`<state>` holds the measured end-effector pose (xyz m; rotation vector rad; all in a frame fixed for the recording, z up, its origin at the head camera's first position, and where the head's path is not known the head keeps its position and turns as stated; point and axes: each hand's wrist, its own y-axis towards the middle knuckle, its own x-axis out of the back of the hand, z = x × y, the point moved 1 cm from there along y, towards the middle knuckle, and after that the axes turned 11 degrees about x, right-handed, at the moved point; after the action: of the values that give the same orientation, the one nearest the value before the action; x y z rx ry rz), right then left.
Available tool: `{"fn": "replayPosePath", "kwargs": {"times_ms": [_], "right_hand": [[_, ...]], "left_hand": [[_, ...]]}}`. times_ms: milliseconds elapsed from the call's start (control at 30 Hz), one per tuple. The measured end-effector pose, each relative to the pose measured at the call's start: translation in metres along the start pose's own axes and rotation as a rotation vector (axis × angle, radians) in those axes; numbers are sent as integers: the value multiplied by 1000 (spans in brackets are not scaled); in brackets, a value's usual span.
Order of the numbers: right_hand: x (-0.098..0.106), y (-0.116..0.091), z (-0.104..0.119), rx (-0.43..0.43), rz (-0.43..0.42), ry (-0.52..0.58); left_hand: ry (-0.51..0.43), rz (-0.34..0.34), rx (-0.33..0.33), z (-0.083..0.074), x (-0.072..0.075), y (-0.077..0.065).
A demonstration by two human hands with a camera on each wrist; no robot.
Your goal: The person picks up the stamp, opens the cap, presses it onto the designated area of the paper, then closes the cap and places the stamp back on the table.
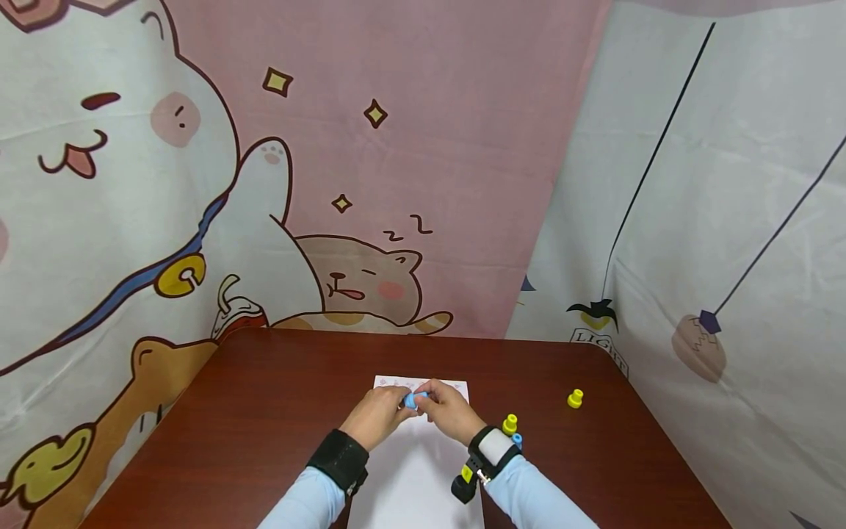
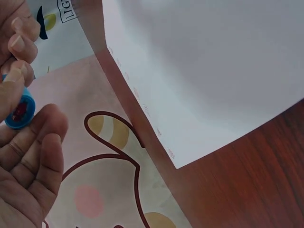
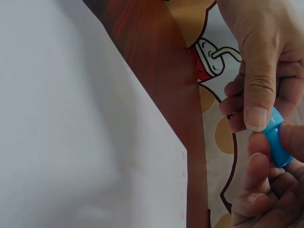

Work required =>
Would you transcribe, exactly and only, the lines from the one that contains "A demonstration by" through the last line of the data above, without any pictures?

Exercise result =>
A demonstration by two human hands with a camera on each wrist; no robot.
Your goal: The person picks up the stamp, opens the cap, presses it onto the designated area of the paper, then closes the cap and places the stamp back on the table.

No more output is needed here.